La stagione in Brasile sarà però molto positiva per l’ex Inter che ritrova una buona fiducia in sé stesso, disputando una grande stagione che gli consentirà di essere premiato come miglior terzino del campionato. Il San Paolo decide di esercitare il riscatto, versando 7 milioni di euro nelle casse nerazzurre. L’uruguaiano però chiede di essere trasferito a gennaio all’Estudiantes: dietro la scelta, motivi personali (la moglie era argentina e la figlia era nata lì). Dopo una stagione e mezza in Argentina, ricominciano i malumori per Pereira che vuole rimettersi in gioco in Europa. Nel 2016 il prestito al Getafe, esperienza per niente positiva, dove giocherà col contagocce. Al termine di questa esperienza, l’Estudiantes lo manda in prestito per 3 anni in Paraguay, al Cerro Porteño. Nel 2019 arriva l’ora per Alvaro Pereira di tornare in patria, al Montevideo (dove disputa solo 5 presenze). Nel 2020 il terzino si accasa con il River Plate, squadra dove milita tutt’ora, continuando però a vedere il campo solo col binocolo (sono 3 le presenze in stagione finora).

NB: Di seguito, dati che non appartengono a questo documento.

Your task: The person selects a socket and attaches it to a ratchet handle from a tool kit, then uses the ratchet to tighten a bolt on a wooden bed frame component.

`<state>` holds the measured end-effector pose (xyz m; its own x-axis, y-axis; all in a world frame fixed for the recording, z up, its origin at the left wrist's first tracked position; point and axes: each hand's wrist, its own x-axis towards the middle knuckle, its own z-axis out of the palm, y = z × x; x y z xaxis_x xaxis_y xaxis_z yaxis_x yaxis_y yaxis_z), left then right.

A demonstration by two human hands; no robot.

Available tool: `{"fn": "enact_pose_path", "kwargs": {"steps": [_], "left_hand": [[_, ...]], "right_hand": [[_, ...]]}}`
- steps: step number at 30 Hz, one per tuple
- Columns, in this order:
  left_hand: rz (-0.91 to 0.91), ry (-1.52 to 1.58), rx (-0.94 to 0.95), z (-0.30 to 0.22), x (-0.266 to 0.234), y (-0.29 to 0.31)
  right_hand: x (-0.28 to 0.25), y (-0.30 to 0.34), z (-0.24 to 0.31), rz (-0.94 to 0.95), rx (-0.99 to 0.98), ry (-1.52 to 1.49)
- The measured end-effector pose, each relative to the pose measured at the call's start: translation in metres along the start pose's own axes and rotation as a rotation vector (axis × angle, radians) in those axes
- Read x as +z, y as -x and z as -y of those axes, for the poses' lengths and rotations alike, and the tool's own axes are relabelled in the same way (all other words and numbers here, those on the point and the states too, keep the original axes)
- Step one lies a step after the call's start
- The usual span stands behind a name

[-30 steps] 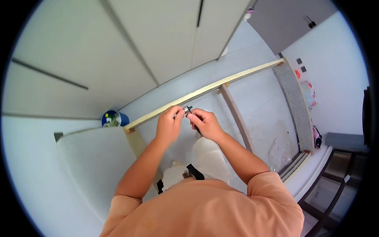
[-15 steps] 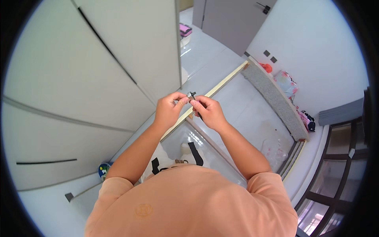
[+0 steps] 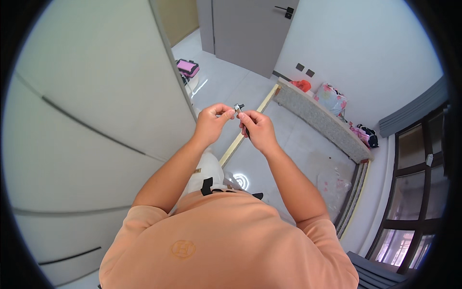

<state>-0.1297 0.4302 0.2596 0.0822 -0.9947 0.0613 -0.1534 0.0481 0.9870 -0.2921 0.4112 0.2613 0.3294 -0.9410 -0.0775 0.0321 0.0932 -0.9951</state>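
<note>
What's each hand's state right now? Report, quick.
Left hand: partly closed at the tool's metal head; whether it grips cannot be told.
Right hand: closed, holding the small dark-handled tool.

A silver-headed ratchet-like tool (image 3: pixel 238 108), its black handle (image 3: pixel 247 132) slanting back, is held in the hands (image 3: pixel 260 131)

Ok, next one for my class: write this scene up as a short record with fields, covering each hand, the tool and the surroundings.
Left hand: fingertips at the tool's head; too small to tell whether they grip it
Right hand: holding the tool
Tool: small, metal head, black handle
Floor: pale wooden rail, grey upright board, clear plastic
Behind the board: red bag, floral bag
Far side: grey door, pink-and-black case
Right side: dark-framed window
</note>
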Motion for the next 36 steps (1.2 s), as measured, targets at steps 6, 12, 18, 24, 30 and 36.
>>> {"fn": "enact_pose_path", "kwargs": {"steps": [6,12,18,24,30,36], "left_hand": [[0.098,0.091,-0.051,0.027,0.006,-0.121],[0.162,0.128,-0.099,0.077,0.010,-0.308],[0.218,0.355,-0.176,0.080,0.021,-0.452],[0.325,0.274,-0.082,0.038,-0.002,-0.522],[0.306,0.231,-0.014,0.002,-0.028,-0.550],[0.081,0.180,-0.032,0.013,-0.077,-0.563]], "right_hand": [[-0.026,-0.102,-0.006,-0.104,0.036,0.011],[-0.066,-0.278,-0.018,-0.194,0.151,0.096],[-0.095,-0.408,0.015,-0.322,0.189,0.237],[-0.093,-0.459,0.071,-0.394,0.075,0.339],[-0.078,-0.490,0.090,-0.382,-0.034,0.175],[-0.055,-0.543,0.095,-0.160,-0.094,0.257]]}}
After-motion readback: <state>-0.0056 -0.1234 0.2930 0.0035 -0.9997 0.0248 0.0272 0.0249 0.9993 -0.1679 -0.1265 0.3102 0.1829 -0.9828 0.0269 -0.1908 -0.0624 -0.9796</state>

Le parole rilasciate nelle ultime ore

Nelle ultime ore Alvaro Pereira ha parlato: le sue sono parole al veleno nei confronti della sua esperienza all’Inter. L’intervista riguardava la sua carriera, in particolare le stagioni al Porto e il suo addio da esso: “Ho capito che il Porto stava cercando di vincere a livello nazionale, ma sempre cercando di vendere più che comprare. E a quel punto dissi che se fosse stato così, allora avrei preferito andarmene. Comunque, quello fu il più grande errore della mia carriera“.

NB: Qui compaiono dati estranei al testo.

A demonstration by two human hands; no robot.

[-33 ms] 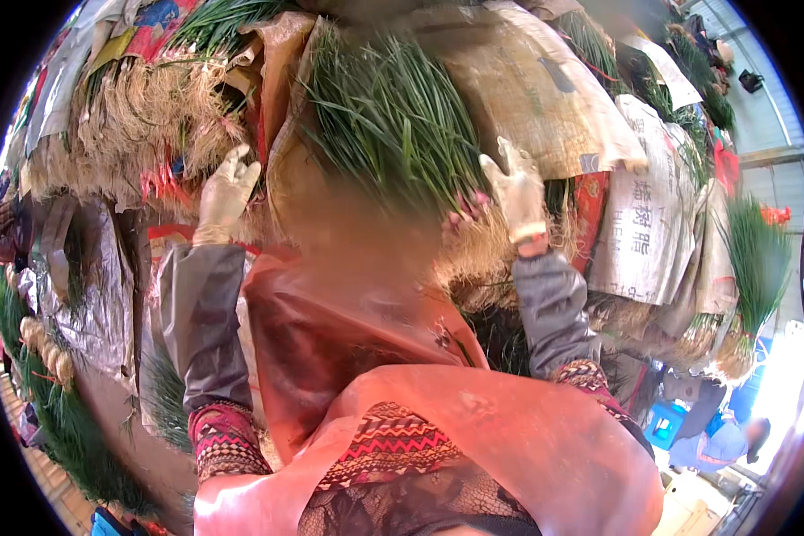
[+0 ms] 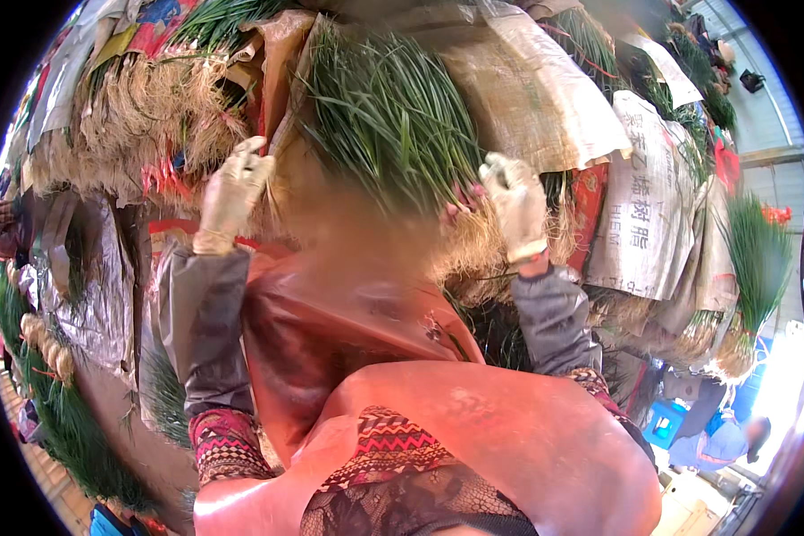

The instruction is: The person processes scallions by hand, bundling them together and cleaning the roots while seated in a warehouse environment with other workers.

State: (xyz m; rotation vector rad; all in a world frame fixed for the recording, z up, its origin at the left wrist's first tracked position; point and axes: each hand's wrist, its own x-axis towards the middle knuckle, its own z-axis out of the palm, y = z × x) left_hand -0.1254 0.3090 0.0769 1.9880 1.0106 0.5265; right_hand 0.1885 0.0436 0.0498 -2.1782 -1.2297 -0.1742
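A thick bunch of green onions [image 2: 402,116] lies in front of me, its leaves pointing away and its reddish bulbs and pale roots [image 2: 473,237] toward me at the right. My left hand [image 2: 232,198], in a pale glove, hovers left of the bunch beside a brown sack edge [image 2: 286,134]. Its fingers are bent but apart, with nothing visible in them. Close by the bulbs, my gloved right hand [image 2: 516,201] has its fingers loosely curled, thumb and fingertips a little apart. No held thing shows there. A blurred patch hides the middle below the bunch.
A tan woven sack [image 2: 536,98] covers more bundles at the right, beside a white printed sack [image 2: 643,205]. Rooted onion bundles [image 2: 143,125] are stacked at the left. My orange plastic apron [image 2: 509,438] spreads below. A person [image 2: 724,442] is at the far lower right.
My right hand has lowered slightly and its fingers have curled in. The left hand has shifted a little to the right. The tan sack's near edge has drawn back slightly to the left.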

L’uruguaiano considera dunque il passaggio all’Inter come l’errore più grande della sua carriera. Dopo aver visto l’evoluzione o meglio involuzione della carriera del terzino ex Inter, risulta troppo facile smentire le precedenti parole. I tifosi dell’Inter non hanno ricordi felici con lui in campo. I motivi del suo insuccesso non si sanno, ma verosimilmente andrebbero ricercati sia tra le abilità calcistiche dell’uruguaiano (scarse), sia nella mancanza di personalità per giocare in certi palcoscenici (una vera e propria eccezione per gli uruguagi, da sempre caratterizzati dalla forte personalità e dalla famosa Garra Charrúa).